WHAT THE TASK ASKS: Transcribe the data exactly, stopping after the "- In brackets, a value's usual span" line.

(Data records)
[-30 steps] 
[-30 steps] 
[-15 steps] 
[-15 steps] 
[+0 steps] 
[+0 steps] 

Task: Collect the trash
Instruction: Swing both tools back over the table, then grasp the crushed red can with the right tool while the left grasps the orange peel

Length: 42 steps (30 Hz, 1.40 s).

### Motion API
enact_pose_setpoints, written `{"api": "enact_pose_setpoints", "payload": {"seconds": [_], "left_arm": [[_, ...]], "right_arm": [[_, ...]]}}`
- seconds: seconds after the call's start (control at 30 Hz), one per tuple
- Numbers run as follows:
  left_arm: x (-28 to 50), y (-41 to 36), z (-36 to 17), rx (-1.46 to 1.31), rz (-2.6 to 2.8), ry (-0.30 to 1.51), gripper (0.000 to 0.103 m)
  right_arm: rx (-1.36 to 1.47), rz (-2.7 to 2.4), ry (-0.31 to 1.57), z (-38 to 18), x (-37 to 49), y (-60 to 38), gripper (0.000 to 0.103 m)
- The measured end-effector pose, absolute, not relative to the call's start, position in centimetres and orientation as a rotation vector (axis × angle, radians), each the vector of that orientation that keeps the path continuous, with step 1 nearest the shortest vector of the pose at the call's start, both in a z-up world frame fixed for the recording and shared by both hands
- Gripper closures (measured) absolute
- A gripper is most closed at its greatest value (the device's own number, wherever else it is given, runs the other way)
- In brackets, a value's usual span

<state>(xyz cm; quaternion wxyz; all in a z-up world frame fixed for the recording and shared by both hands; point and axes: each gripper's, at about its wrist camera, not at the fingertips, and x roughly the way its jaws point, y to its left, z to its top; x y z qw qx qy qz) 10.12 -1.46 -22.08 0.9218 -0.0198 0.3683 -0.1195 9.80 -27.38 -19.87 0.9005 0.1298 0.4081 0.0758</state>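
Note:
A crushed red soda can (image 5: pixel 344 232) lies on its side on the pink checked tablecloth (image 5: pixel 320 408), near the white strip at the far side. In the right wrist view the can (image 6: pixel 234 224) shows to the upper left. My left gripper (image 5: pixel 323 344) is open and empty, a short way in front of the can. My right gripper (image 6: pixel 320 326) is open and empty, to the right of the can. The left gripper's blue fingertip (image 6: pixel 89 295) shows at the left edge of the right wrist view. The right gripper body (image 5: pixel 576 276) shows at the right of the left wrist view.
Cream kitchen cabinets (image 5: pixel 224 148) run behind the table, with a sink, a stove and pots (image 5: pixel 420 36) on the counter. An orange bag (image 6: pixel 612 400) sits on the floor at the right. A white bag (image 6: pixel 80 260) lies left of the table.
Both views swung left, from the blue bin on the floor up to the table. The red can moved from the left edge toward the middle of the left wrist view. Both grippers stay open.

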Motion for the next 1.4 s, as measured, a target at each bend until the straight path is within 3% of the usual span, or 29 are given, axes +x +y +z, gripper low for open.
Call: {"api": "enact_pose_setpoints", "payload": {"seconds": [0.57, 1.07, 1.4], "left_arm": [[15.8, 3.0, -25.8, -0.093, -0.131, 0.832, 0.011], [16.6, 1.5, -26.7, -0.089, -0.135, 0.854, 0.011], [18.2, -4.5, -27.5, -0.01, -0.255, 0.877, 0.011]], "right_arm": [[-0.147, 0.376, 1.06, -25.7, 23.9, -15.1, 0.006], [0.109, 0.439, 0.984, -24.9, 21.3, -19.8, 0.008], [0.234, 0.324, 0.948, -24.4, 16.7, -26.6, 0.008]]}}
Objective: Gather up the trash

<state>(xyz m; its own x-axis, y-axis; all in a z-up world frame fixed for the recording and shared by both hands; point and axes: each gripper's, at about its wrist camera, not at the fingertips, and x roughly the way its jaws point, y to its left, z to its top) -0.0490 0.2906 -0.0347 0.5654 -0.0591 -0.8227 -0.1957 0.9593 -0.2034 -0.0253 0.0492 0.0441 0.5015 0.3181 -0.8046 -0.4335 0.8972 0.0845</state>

RESPONSE BOX:
[-30 steps] 
[-30 steps] 
[-15 steps] 
[-15 steps] 
[+0 steps] 
[+0 steps] 

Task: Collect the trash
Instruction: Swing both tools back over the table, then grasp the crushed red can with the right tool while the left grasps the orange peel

Length: 42 steps (30 Hz, 1.40 s).

### Motion API
enact_pose_setpoints, written `{"api": "enact_pose_setpoints", "payload": {"seconds": [_], "left_arm": [[_, ...]], "right_arm": [[_, ...]]}}`
- seconds: seconds after the call's start (control at 30 Hz), one per tuple
- Numbers run as follows:
  left_arm: x (-28 to 50), y (-41 to 36), z (-36 to 17), rx (-1.46 to 1.31), rz (-2.6 to 2.8), ry (-0.30 to 1.51), gripper (0.000 to 0.103 m)
  right_arm: rx (-1.36 to 1.47), rz (-2.7 to 2.4), ry (-0.31 to 1.57), z (-38 to 18), x (-37 to 49), y (-60 to 38), gripper (0.000 to 0.103 m)
- The measured end-effector pose, absolute, not relative to the call's start, position in centimetres and orientation as a rotation vector (axis × angle, radians), each the vector of that orientation that keeps the path continuous, with step 1 nearest the shortest vector of the pose at the call's start, both in a z-up world frame fixed for the recording and shared by both hands
- Gripper closures (measured) absolute
- A gripper is most closed at its greatest value (the device's own number, wherever else it is given, runs the other way)
- In brackets, a value's usual span

Nothing remains to add to the output.